McAdam: What the Red Sox' arbitration settlements mean - and don't mean taken at BSJ Headquarters (Red Sox)

The Red Sox reached settlements with five of their seven salary-arbitration eligible players.

The Sox and the agents for their players agreed on the following deals:

Mookie Betts: $27 million.
Jackie Bradley Jr.: $11 million
Brandon Workman: $3.5 million
Matt Barnes: $3.1 million
Heath Hembree: $1.6125 million.

They were unable to reach settlements with outfielder Andrew Benintendi and starting pitcher Eduardo Rodriguez.

Benintendi filed at $4.15 million while the Sox countered at $3.4 million. Rodriguez, meanwhile, filed for $8.975 and the Sox were at 8.3 million.

The Sox have adapted a file-and-trial approach under which no negotiations take place once numbers are exchanged -- there will be hearings early next month. An arbitrator will choose either the players' figures or that of the team.

Some thoughts:

1. Don't get too excited about the settlement with Betts.

It's always preferable to reach a deal with a player and avoid the nastiness that sometimes takes place in hearings, where players hear their employers minimize their accomplishments and emphasize their shortcomings. No good comes of that, and to the extent that the Sox want to maintain a good working relationship with their best player, settling before a hearing is a positive.

But remember, the two sides avoided a hearing last year, too, and it didn't translate into any substantive extension talks. It's doubtful this year is going to be any different.

In that sense, things haven't changed. Betts is intent on going to free agency this November and finding his true value. By some accounts, he expects a contract bigger than the one given to Mike Trout last March.

If the Red Sox are willing to give Betts that sort of extension, then a deal could get done. If not, nothing about what happened Friday matters much past the end of the 2020 season.

2. At $3.5 million, Brandon Workman may be one of the best bargain closers in the game.

Granted, Workman has served in the traditional closer's role for only about half a season, and as we know, relievers are notoriously unpredictable from season to season.

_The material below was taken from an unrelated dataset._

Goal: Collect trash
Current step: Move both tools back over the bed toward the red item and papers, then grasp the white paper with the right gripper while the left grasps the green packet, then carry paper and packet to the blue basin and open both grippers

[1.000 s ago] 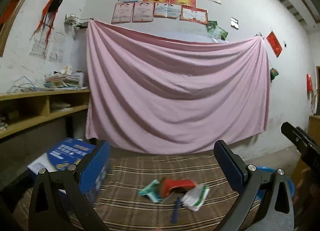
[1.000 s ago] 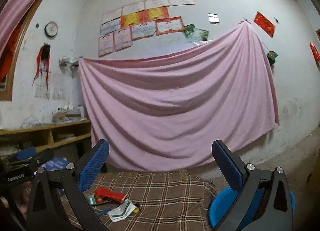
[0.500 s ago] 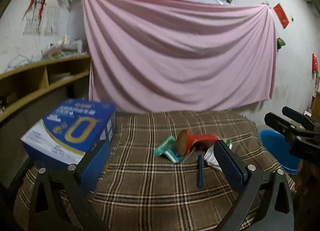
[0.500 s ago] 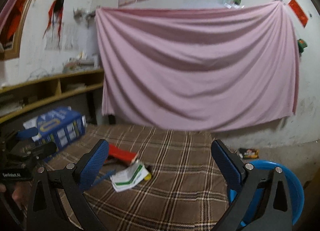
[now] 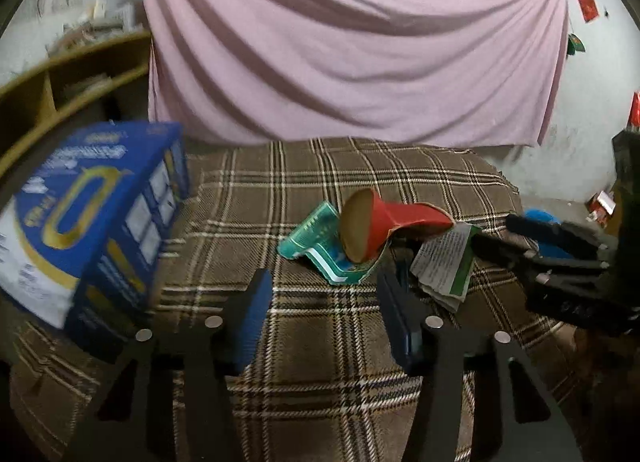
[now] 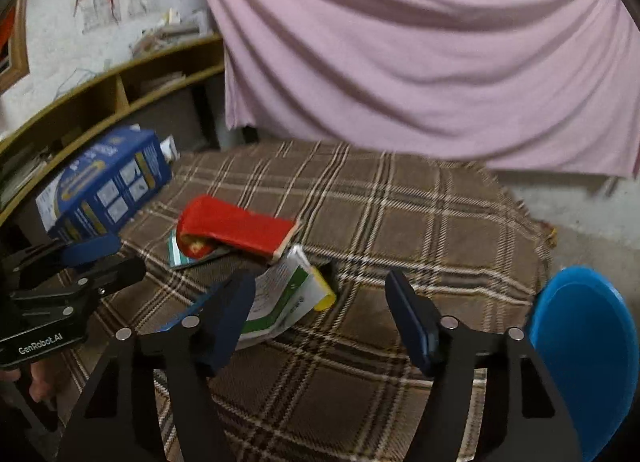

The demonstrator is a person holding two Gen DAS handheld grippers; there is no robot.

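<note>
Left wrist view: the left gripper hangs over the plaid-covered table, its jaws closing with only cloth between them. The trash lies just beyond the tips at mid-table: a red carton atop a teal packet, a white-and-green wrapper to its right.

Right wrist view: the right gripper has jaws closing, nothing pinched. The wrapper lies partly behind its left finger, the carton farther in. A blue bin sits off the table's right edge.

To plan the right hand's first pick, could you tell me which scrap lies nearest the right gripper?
The white-and-green paper packet, just ahead of the right gripper; the red carton and teal wrapper lie farther.
</note>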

Baseball history is littered with relief pitchers who shine one year and revert back to ordinary -- or worse -- the next.

But Workman was spectacular out of the bullpen last year, allowing just 29 hits in 71.2 innings -- just one of them a home run. Opposing hitters managed a .443 OPS against him, meaning he turned them into the equivalent of a National League pitcher.

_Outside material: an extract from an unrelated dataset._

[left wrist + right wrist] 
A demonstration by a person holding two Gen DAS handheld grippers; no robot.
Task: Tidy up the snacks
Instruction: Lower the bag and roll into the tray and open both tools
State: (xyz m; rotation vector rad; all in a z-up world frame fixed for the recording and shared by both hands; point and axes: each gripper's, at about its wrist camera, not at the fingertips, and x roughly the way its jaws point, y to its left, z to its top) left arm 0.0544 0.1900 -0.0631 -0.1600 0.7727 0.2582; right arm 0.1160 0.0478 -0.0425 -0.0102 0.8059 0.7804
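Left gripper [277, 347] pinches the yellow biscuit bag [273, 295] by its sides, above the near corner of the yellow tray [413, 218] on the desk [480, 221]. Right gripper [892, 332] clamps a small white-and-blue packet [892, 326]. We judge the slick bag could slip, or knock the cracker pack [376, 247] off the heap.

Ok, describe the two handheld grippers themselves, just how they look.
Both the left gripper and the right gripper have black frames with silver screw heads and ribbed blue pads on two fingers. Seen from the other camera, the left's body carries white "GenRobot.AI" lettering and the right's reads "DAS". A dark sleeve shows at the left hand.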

Yes, his 5.7 walks per nine innings is troubling. But it's partly offset by his strikeout ratio of 13.1.

Meanwhile, he'll earn a fraction compared to the likes of Aroldis Chapman ($17.2 million), Kenley Jansen ($18 million) and Wade Davis ($17 million).

One caveat: Workman is eligible for free agency after the upcoming season, so whatever relative bargain the Sox have at this position will likely be short-lived. By next winter, the Red Sox will either have to re-sign Workman to a substantial raise, trade for a more experienced (and expensive) closer or develop one internally.

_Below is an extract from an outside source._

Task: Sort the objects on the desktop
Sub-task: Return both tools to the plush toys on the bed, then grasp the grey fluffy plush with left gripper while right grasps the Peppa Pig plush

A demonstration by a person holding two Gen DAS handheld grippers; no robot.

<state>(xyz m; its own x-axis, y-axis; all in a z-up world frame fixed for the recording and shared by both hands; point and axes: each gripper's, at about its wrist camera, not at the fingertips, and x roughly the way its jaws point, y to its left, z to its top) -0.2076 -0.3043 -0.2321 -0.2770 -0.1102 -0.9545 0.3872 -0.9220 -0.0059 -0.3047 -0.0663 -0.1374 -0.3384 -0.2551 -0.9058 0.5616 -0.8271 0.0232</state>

3. The two players the Sox couldn't come to agreement on -- Andrew Benintendi and Eduardo Rodriguez -- are good extension candidates. But there's a hitch.

Both Benintendi and Rodriguez would represent two players the Sox would love to lock up long-term. Benintendi had an uninspiring 2019 season, but can reasonably be expected to bounce back. At just 25, the feeling is there's a lot there that is still untapped.

Rodriguez, too, finally had his breakout season, winning 19 games, and thanks to injuries and ineffectiveness by both Chris Sale and David Price, emerged as the most consistent starter in the Boston rotation. Rodriguez has already said that he would be open to exploring a deal that could keep him in a Red Sox uniform past 2021, when he would be eligible for free agency.

But the timing may not be right here.

Any contract extension by the Red Sox would wreak havoc with the team's efforts to reduce payroll enough to get under the first luxury tax threshold of $208 million.

Even if the Sox worked out a deal to extend Benintendi for, say, four or five seasons, they would have to count the AAV  of any long-term deal toward this year's payroll. So, even though Benintendi was projected to make $4.9 million this season via the arbitration process, his -- for lack of a better phrase -- "cap hit'' for this coming season would likely be more than double that, since the Sox would be paying him an average, over the course of the deal, that's far greater than his 2020 salary.

The same goes for Rodriguez, who was ticketed for $9.5 million in arbitration.